It takes either great naivete or great self-confidence to make a film whose plot hinges on something that every single viewer already knows, but that's precisely what director Jonathan Teplitzky and writer Alex von Tunzelmann have done in Churchill. It's a dramatic portrait of England's most famous prime minister, set over four days in the spring of 1944 as the Allied forces prepare to launch Operation Overlord, the D-Day invasion of Normandy. While you may already know the outcome, the film focuses on the agony of those not yet certain, the leaders who lay the plans and weigh the possible results.
In Teplitzky's account, no one suffers over the decision more than Winston Churchill, haunted by memories of an earlier beach landing — the disastrous battle of Gallipoli in World War I. Played by Brian Cox, he's a lumbering beast who transforms over the course of the four days depicted. First, he's seen as a dotty old man who keeps poking his nose into military business, the embarrassing old uncle who thinks wars are still fought with trenches and mustard gas. But as his anxiety increases, he becomes a kind of monster, an angry old warrior snapping at his servants and smashing the breakfastware.

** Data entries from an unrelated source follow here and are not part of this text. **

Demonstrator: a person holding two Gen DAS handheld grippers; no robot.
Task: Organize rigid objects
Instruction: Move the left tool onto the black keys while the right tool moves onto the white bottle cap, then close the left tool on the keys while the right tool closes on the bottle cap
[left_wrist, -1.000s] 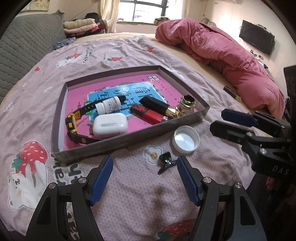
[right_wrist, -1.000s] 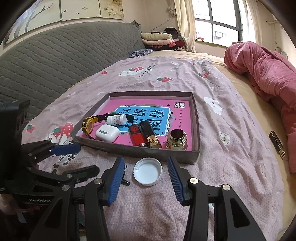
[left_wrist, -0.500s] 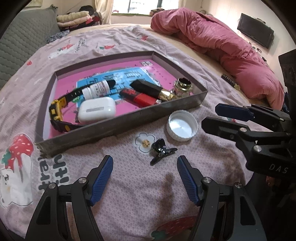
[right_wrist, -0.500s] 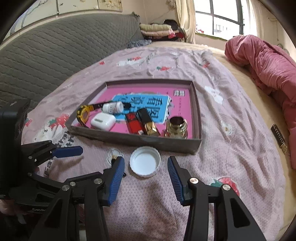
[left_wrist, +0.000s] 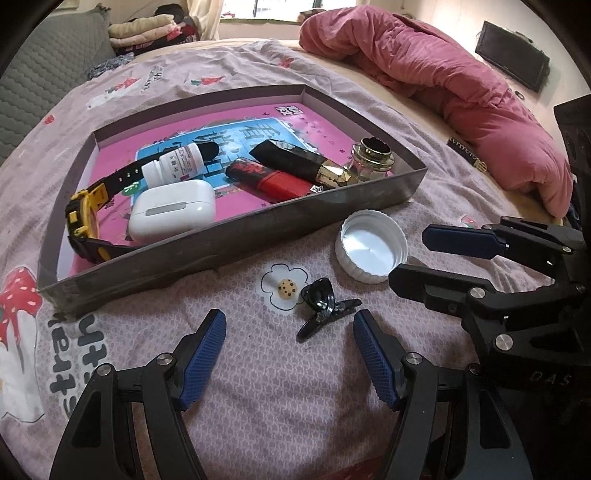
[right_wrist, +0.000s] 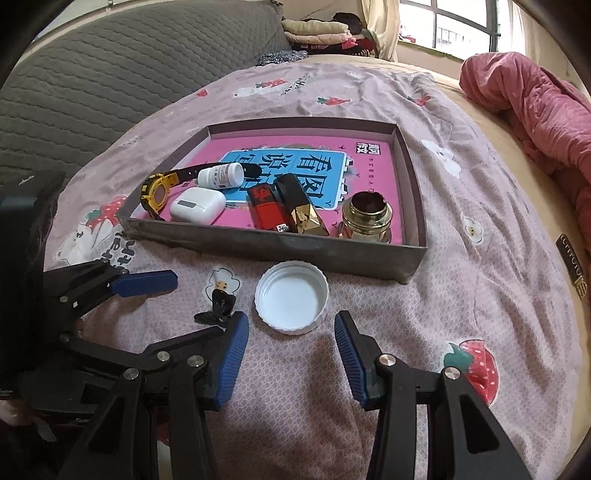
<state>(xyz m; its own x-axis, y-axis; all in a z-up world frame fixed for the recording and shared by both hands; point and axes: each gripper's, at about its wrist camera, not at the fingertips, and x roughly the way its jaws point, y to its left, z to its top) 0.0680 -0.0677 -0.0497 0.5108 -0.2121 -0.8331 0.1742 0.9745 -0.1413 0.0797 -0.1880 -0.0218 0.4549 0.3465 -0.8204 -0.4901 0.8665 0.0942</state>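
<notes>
A shallow grey box (left_wrist: 236, 251) (right_wrist: 280, 245) with a pink lining lies on the bedspread. Inside are a yellow-and-black watch (left_wrist: 86, 210), a white earbud case (left_wrist: 173, 210), a white pill bottle (left_wrist: 173, 168), a red lighter (left_wrist: 273, 179), a black-and-gold lipstick (left_wrist: 303, 162) and a glass jar (left_wrist: 371, 157). In front of the box lie a white lid (left_wrist: 371, 245) (right_wrist: 291, 297) and a small black hair clip (left_wrist: 321, 304) (right_wrist: 218, 308). My left gripper (left_wrist: 290, 332) is open just short of the clip. My right gripper (right_wrist: 291, 338) is open just short of the lid.
A crumpled pink duvet (left_wrist: 443, 85) lies to the right on the bed. A grey quilted headboard (right_wrist: 110, 74) and folded clothes (right_wrist: 321, 31) stand at the far side. A small dark label (right_wrist: 572, 264) sits on the sheet at right.
Both grippers have come down and closer to the bedspread; the clip and the lid now lie nearer their fingertips. Neither gripper's opening has changed.
</notes>
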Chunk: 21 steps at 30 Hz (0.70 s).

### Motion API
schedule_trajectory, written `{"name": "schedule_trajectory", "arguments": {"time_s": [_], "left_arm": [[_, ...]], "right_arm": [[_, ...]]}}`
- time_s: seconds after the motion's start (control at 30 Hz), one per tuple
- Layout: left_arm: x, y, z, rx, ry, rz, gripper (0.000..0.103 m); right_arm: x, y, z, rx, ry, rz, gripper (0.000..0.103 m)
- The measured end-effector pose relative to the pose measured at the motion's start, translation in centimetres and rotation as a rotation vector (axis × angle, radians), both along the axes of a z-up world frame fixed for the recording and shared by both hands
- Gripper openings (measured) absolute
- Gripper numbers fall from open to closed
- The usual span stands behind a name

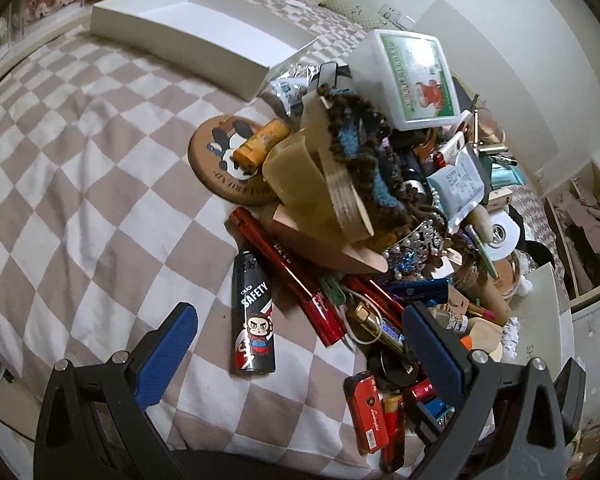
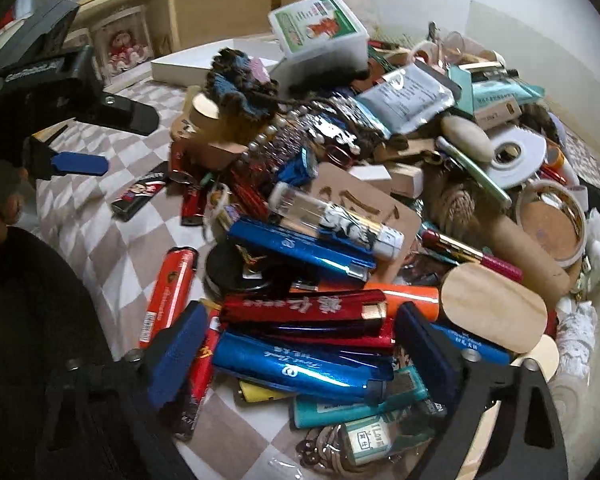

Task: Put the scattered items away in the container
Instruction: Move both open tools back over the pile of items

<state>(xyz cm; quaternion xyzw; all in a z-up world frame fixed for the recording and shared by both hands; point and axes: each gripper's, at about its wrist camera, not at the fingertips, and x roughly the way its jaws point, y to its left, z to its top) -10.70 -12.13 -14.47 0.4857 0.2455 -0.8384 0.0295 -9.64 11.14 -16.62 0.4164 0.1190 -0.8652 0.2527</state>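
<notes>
A heap of small items lies on a checkered bed cover (image 1: 80, 152). In the left wrist view an empty white box (image 1: 188, 36) stands at the far side. My left gripper (image 1: 300, 328) is open and empty, just above a black "SAFETY" lighter (image 1: 254, 316) and a long red lighter (image 1: 296, 276). In the right wrist view my right gripper (image 2: 300, 356) is open, its fingers on either side of a blue lighter (image 2: 300, 368) and a red lighter (image 2: 304, 308), not closed on them. The left gripper (image 2: 76, 164) shows at the left there. The white box (image 2: 196, 64) shows behind the heap.
The heap includes a clear lidded box with a green label (image 1: 412, 76), a panda coaster (image 1: 232, 160), a tape roll (image 2: 516, 156), a knitted blue piece (image 1: 360, 148) and wooden pieces. A wooden headboard shelf (image 2: 204, 4) stands behind; a wall runs along the right.
</notes>
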Motion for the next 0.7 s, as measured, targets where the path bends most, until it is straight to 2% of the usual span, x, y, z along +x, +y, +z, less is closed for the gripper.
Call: {"name": "schedule_trajectory", "arguments": {"time_s": [0.17,0.23,0.5,0.7], "left_arm": [[-0.5,0.6,-0.6,-0.025,-0.037,-0.013,0.103],[-0.7,0.8,-0.8,-0.034,-0.054,-0.018,0.103],[-1.3,0.9,-1.9,-0.051,-0.117,-0.024,0.103],[-2.4,1.6,-2.9,-0.089,-0.180,-0.046,0.103]], "right_arm": [[-0.1,0.0,-0.3,0.018,0.004,-0.007,0.091],[-0.2,0.0,-0.4,0.013,-0.001,-0.003,0.083],[-0.6,1.4,-0.1,-0.059,-0.045,-0.041,0.083],[-0.9,3.5,0.6,-0.171,-0.094,-0.097,0.083]]}}
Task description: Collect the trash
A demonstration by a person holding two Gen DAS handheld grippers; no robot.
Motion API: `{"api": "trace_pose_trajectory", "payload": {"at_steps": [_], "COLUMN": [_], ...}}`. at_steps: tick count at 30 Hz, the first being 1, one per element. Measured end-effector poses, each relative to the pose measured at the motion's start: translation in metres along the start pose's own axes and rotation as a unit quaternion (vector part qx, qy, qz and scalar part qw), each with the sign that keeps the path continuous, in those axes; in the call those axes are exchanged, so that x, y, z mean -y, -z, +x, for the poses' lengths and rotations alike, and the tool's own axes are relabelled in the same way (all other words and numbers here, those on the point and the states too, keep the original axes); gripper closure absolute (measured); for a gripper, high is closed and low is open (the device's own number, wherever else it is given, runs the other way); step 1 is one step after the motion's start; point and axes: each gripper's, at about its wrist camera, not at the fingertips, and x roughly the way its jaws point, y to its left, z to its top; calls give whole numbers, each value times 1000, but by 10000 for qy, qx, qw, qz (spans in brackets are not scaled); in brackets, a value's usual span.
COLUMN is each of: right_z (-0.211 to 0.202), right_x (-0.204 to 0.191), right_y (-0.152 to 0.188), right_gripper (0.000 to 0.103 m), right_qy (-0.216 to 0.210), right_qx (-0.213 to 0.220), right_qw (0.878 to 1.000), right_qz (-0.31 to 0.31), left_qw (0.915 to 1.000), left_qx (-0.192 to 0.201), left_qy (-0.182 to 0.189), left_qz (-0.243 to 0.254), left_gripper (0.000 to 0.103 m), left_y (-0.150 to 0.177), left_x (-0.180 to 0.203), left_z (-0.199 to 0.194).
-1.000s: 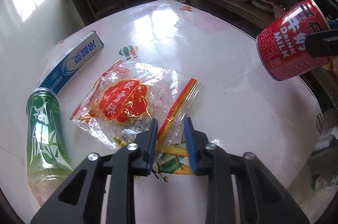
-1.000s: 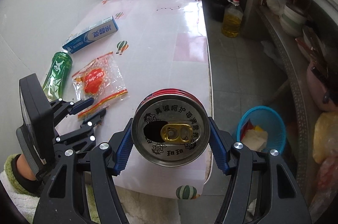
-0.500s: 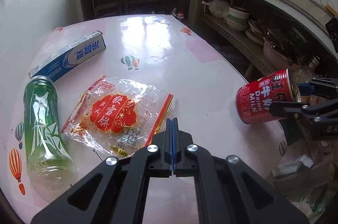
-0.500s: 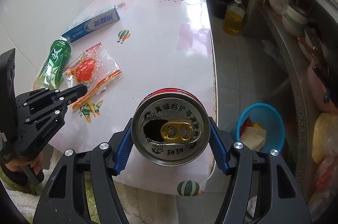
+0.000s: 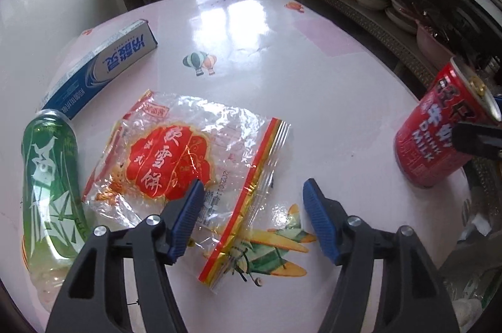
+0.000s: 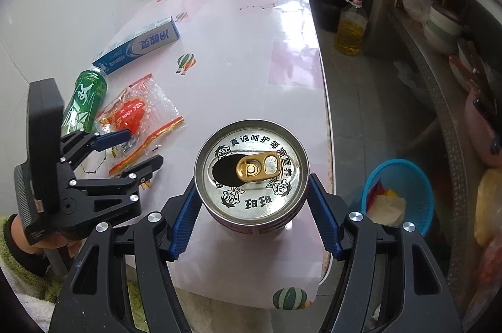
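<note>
Left wrist: left gripper (image 5: 252,217) jaws just opened, spread over wrapper (image 5: 188,169), not pinching. Right gripper (image 6: 251,217) clamps can (image 6: 251,169) above surface (image 6: 251,66).

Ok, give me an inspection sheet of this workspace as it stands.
Surface: table with glossy pink cover, balloon and plane prints.
Job's things: red can, opened, held off the table; snack wrapper flat; green bottle on its side; box beside the bottle; blue bin on the floor, trash inside.
Clutter: nothing seen beyond these.
Grippers: left hand-held gripper has just been opening, open over the wrapper's edge, pads off it; right hand-held gripper shut on the can.
Cables: nothing seen.
Surroundings: oil jug on the floor, bowls on a shelf.
</note>
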Motion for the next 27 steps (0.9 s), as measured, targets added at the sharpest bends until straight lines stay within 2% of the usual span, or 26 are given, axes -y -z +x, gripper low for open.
{"api": "trace_pose_trajectory", "payload": {"at_steps": [2,5,14,18,22,27], "right_z": [-1,-1,-1,-1,-2,-7], "right_x": [2,5,8,10,12,12], "right_y": [0,1,1,4,4,6], "right_gripper": [40,40,40,40,41,41], "right_qy": [-48,-130,-196,-203,-214,-162], "right_qx": [22,58,133,193,256,337], "right_qw": [10000,9999,9996,9995,9992,9990], "right_qz": [40,80,132,162,201,248], "left_qw": [9999,9997,9997,9994,9984,9976], "left_qx": [14,23,26,15,25,282], "left_qy": [12,-58,31,116,255,312], "left_qz": [-120,-224,-256,-338,-500,-555], "left_gripper": [40,57,81,94,96,96], "left_y": [-1,-3,-7,-10,-11,-14], "left_x": [-5,-10,-8,-10,-17,-19], "left_z": [1,0,-4,-5,-10,-34]}}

While the core of Churchill is Cox's overpowering portrait of the prime minister on the verge of a nervous breakdown, it also serves as a kind of refresher course in How We Won the War, a brief guide to some of the names and personalities. There are encounters with the stammering King George VI, played by James Purefoy but likely intended to recall Colin Firth's performance in The King's Speech. (Curiously, Churchill's own speech impediment — a lifelong lisp — isn't duplicated.) He also butts head with General Eisenhower, played with great charm but a strictly business attitude by John Slattery. (Well, maybe not all business, since Teplitzky keeps the unidentified Kay Summersby — Ike's reputed paramour — hovering in the background almost every time he's on screen). The film treats these war heroes with respect as well as with realism. It's respectful of the size of these monumental figures, even as it teases the notion of tipping them over.
As period pieces go, there's a refreshing sense of economy to the direction. There are no battle scenes, no CGI landscapes and a minimum of period details. Teplitzky uses props and architectural elements to mask any trace of the 21st century, yet his simple staging, which places the figures against dynamic columns and towering landscapes, gives the film a stark look, even as it almost subliminally reminds the viewer of the heroic stature of its subjects.
As a history lesson, Churchill is more than adequate, but its real achievement is the raising of its subject to the level of a Shakespearean hero, thanks both to the deceptively low-key screenplay and the vigorous cigar-biting performance of Cox. The other characters stand at the sides in fear and awe, and Miranda Richardson, as Churchill's infinitely patient wife Clementine, flits in and out, a kind of spouse ex machina, but Cox holds the center with a fury worthy of Lear or Prospero. He fumes and sulks and badgers, but we also see the fear and confusion and self-doubt nestled with his bluster. It's a powerfully, subtly human portrayal, a revealing account of a man who fights to retain his sense of heroism, even when his heroic days are long behind him.